Desjardins s’inquiète de la «possibilité que les attributions du chef de la direction de la Bourse de Montréal puissent être modifiées si une autre personne que Luc Bertrand occupait ce poste».
Questionné à ce sujet par Jean St-Gelais, président de l’AMF, le représentant du Groupe TSX, Michael Ptasznik, a plaidé pour la flexibilité de pouvoir prendre les meilleures décisions pour l’ensemble de l’entreprise.
Desjardins considère que les engagements du Groupe TSX concernant ses «intentions de faire de Montréal un centre d’expertise pour le développement futur de produits dérivés» doivent être précisés.

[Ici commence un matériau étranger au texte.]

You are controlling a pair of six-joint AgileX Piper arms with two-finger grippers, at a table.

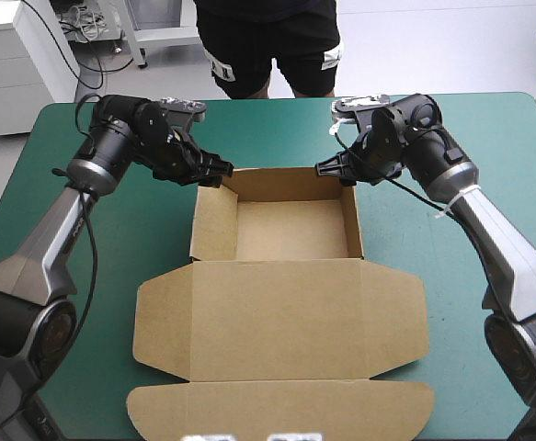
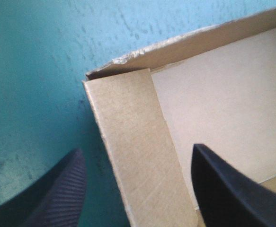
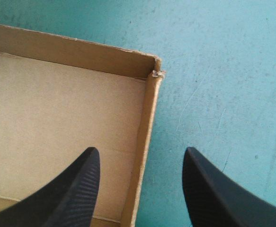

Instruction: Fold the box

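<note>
The brown board box (image 1: 290, 230), a tray with walls raised and lid lying flat, sits mid-surface (image 1: 488, 138); left tool (image 1: 223, 170) and right tool (image 1: 323, 168), both spread wide, straddle its side walls at the far corners

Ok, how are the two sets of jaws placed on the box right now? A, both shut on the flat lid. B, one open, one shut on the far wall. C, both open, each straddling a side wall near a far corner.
C: in each wrist view the jaws stand apart with a raised side wall of the box between them, near a far corner.
</note>
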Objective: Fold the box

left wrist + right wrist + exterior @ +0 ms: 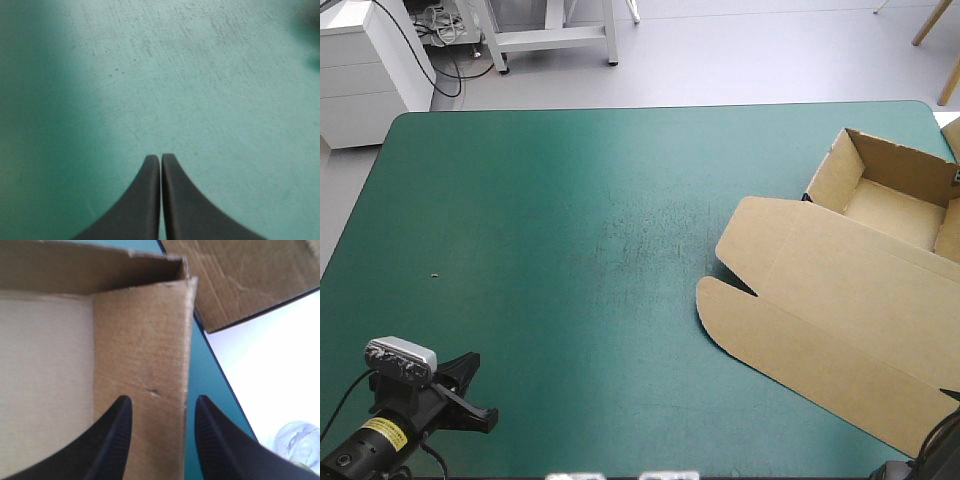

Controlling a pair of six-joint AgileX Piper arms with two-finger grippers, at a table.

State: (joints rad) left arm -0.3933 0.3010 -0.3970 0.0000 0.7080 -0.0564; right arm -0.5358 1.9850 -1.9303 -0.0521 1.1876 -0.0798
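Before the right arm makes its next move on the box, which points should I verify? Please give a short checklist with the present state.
1. Right gripper open: ok, fingers apart.
2. Box wall between its fingers: ok.
3. Left gripper clear of the box: ok, shut over bare teal-green cover.
4. Lid lying flat: ok.
5. Margin to the table's edge: not ok, wall stands close to it.
6. All walls tucked: cannot tell.

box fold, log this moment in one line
box: open tray, lid flat, right side of teal-green cover | left gripper: shut, over bare cover | right gripper: open, at raised wall of box
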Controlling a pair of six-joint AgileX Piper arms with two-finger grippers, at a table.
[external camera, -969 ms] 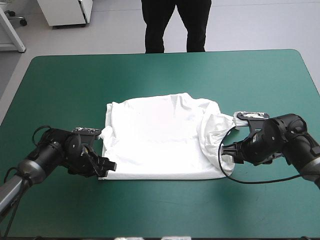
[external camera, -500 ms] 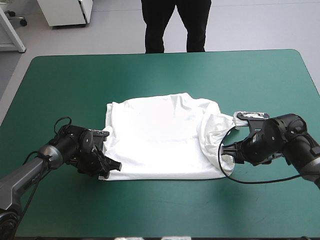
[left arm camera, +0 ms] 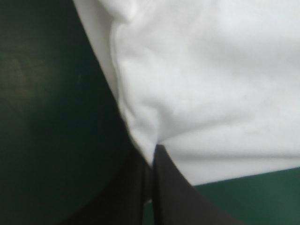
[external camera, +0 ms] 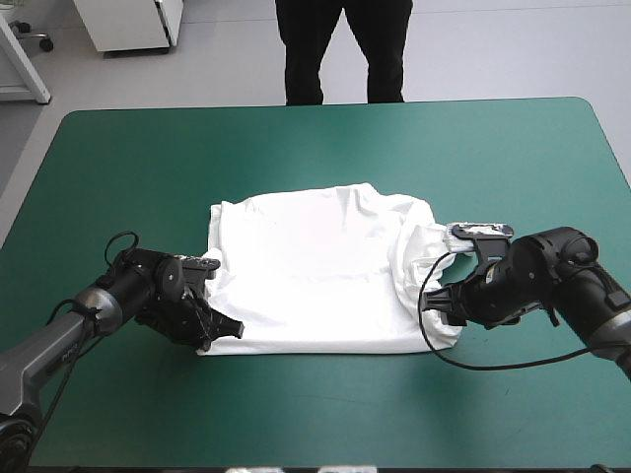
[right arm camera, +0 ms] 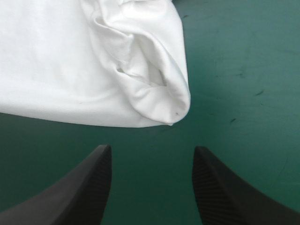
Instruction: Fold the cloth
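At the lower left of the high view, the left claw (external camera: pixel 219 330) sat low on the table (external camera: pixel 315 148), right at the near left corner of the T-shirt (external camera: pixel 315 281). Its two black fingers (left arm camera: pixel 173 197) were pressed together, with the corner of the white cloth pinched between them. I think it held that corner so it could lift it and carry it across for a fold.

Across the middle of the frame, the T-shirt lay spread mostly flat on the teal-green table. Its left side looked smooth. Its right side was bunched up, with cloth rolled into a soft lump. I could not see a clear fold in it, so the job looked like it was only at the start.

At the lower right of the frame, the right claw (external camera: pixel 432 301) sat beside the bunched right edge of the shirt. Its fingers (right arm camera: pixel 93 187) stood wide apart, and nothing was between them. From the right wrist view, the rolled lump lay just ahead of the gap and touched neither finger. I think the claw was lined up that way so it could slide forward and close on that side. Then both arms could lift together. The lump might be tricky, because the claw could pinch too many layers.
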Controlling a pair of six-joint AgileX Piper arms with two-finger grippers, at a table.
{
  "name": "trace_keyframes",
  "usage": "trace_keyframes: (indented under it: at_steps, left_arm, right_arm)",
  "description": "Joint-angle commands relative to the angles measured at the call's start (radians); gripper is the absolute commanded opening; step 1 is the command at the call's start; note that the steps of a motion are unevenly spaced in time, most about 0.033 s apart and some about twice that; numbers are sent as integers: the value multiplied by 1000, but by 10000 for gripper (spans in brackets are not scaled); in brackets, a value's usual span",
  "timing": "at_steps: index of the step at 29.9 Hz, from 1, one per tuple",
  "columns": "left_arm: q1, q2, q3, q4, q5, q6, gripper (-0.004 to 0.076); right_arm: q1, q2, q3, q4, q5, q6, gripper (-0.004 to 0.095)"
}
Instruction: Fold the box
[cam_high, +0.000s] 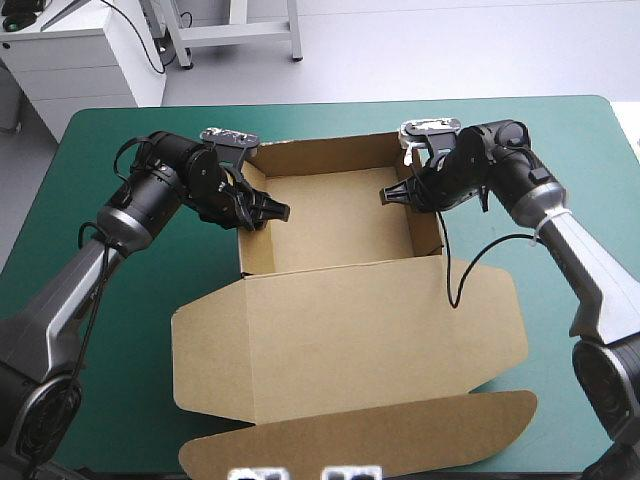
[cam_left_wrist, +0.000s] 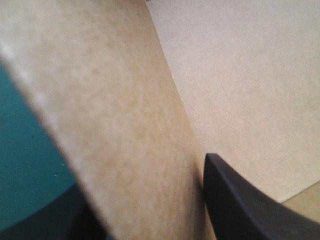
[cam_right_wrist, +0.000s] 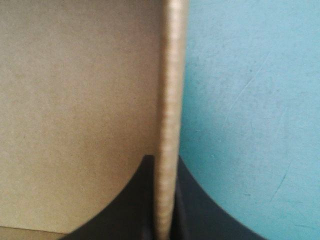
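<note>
On the far half of the tabletop (cam_high: 330, 125): box (cam_high: 340, 215) stands as an open tray, brown board, walls raised on all four sides. Lid (cam_high: 350, 340) lies flat toward the near edge, with its rounded tuck flap (cam_high: 400, 430) nearest the robot.

Left pincer (cam_high: 268, 212): reaches over the tray's left wall (cam_left_wrist: 115, 125) from outside, tips inside the tray. Its wrist view shows the wall running up between the black fingers (cam_left_wrist: 250, 210), one on each face. Clamped on the board.

Right pincer (cam_high: 392, 195): same on the opposite side, over the right wall (cam_right_wrist: 170, 125). Its wrist view looks along the wall's top edge. The fingers (cam_right_wrist: 125, 200) are pressed close on either face, with the tray floor on one side and the teal-green cover (cam_right_wrist: 250, 100) on the other. Clamped on the board.

Relation that matters: each side wall sits inside its own pincer, not ahead of it. Both walls run long from near to far, parallel, with the tray floor between them. The arms mirror each other, and neither is nearer to the work than the other. The lid lies on the near side of both pincers, its hinge line running left to right across the tray's near wall.

Judgement: the side walls are up and being set or held square. Any push or release should go across the wall, inward or outward, not along it. An uneven pull from one side could skew the tray on the cover.
</note>
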Motion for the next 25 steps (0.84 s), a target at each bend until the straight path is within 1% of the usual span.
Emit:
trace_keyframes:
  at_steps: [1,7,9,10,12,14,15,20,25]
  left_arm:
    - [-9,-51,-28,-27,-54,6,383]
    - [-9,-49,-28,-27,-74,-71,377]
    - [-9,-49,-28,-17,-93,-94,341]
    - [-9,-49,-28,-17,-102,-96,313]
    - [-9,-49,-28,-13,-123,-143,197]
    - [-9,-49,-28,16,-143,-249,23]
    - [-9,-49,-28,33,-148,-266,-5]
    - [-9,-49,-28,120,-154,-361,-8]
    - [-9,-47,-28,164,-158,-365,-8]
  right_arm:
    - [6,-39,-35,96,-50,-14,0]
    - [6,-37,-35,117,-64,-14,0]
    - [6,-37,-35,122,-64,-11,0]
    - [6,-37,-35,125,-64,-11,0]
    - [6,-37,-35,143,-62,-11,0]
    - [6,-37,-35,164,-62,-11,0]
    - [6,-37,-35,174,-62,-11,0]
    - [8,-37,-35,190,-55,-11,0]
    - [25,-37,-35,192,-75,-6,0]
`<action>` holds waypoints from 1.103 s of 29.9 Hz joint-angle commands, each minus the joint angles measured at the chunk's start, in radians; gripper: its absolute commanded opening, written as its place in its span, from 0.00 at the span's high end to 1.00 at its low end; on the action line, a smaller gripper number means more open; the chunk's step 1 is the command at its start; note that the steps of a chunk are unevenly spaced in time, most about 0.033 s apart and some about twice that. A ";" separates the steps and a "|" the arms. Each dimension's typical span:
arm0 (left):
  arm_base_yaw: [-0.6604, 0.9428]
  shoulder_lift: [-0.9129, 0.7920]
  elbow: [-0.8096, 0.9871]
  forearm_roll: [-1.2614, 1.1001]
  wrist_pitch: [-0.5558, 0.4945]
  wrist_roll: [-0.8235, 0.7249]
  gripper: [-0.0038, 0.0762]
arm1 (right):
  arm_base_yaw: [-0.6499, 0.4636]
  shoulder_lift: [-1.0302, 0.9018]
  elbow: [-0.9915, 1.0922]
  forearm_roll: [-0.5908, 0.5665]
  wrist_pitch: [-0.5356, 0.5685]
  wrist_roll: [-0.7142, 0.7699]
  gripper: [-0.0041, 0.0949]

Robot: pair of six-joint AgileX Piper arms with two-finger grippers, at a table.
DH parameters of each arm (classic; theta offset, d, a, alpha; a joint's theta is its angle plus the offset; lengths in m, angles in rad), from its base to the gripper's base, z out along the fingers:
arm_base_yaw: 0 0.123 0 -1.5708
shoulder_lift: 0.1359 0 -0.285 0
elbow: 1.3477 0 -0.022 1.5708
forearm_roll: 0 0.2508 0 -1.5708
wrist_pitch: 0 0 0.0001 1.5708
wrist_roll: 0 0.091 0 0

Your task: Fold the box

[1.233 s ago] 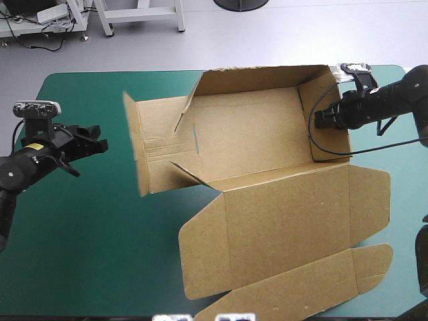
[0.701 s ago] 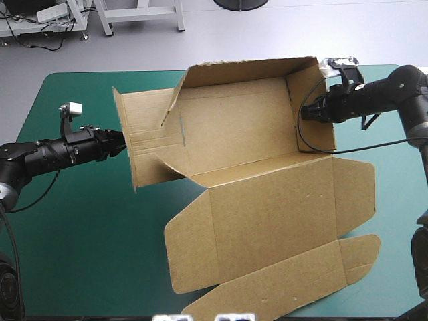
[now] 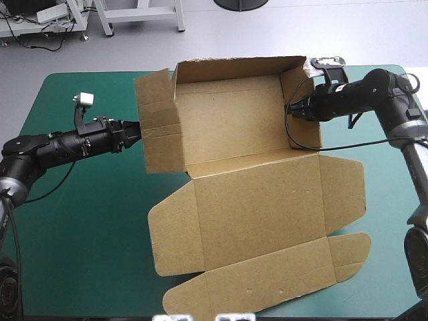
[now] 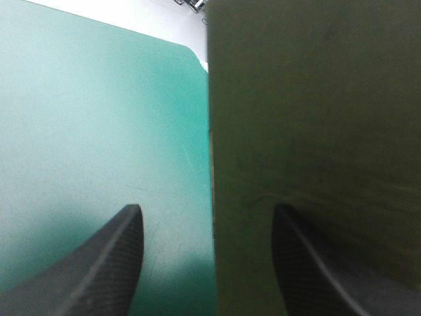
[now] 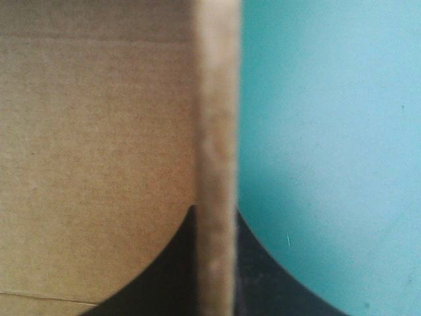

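Your box [image 3: 227, 120] sits at the far middle of the teal-green counter [image 3: 73, 227], walls raised and its lid [image 3: 267, 207] flat toward the near edge. Your right tool [image 3: 294, 110] pinches the right wall [image 3: 302, 137] (fingers nearly closed on the board). Your left tool [image 3: 137, 132] stands wide, with the left wall's [image 3: 160, 120] edge between its fingers.

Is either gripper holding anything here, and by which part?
The right gripper is shut on the box, pinching the edge of its right end wall. The left gripper is open, with the left wall's edge between its fingers, not clamped.
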 commanded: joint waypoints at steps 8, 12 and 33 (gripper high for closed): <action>-0.010 -0.061 -0.126 -0.078 0.107 -0.069 0.39 | 0.021 -0.043 -0.031 0.044 -0.083 0.030 0.98; -0.039 -0.061 -0.126 -0.086 0.107 -0.069 0.35 | 0.036 -0.043 -0.031 0.023 -0.119 0.060 0.98; -0.153 -0.072 -0.227 0.116 -0.070 -0.156 0.35 | 0.145 -0.042 -0.031 -0.131 -0.192 0.225 0.98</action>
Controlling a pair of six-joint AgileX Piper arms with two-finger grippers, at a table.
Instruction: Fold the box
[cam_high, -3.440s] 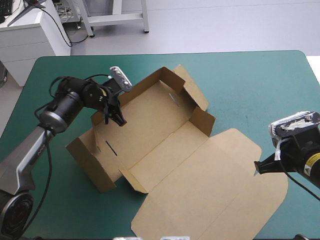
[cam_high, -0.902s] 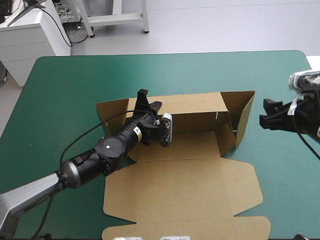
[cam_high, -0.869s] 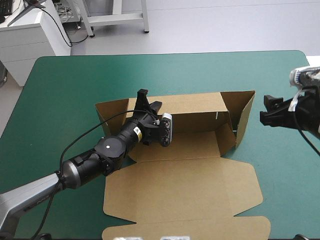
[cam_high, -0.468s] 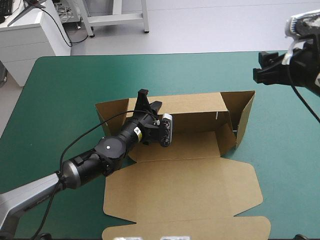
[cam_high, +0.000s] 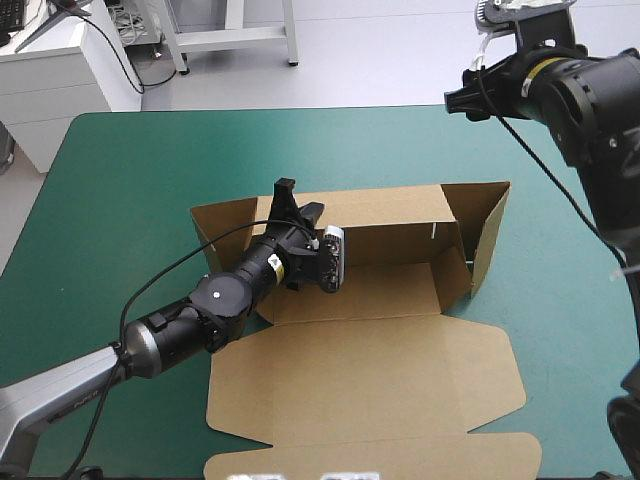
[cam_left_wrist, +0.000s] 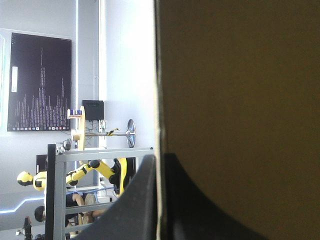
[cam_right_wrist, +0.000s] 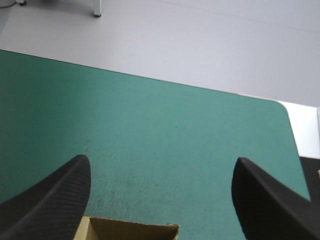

Le mouvement soutient qu’un des éléments de l’entente laisse croire que les activités de la Bourse de Montréal pourraient être limitées au Canada.
Il voudrait que «l’engagement du Groupe TSX à faire de la Bourse de Montréal la bourse nationale de négociation de tous les instruments dérivés et produits connexes, d’être l’unique plateforme de négociation du commerce d’échange de droits d’émissions de carbone et d’autres droits d’émissions, au Canada et ailleurs, soit affirmé plus clairement».
Sur la gouvernance, Desjardins affirme que la structure doit assurer la pérennité de la Bourse de Montréal à l’échelle nationale et internationale comme pôle d’expertise en produits dérivés et maintenir l’AMF comme régulateur de la nouvelle entité.
Il souhaite que soit écartée toute ambiguïté associée à la manière dont les textes sont rédigés. Il estime que la fusion doit s’effectuer «pour assurer la pérennité des deux bourses dans leur marché respectif».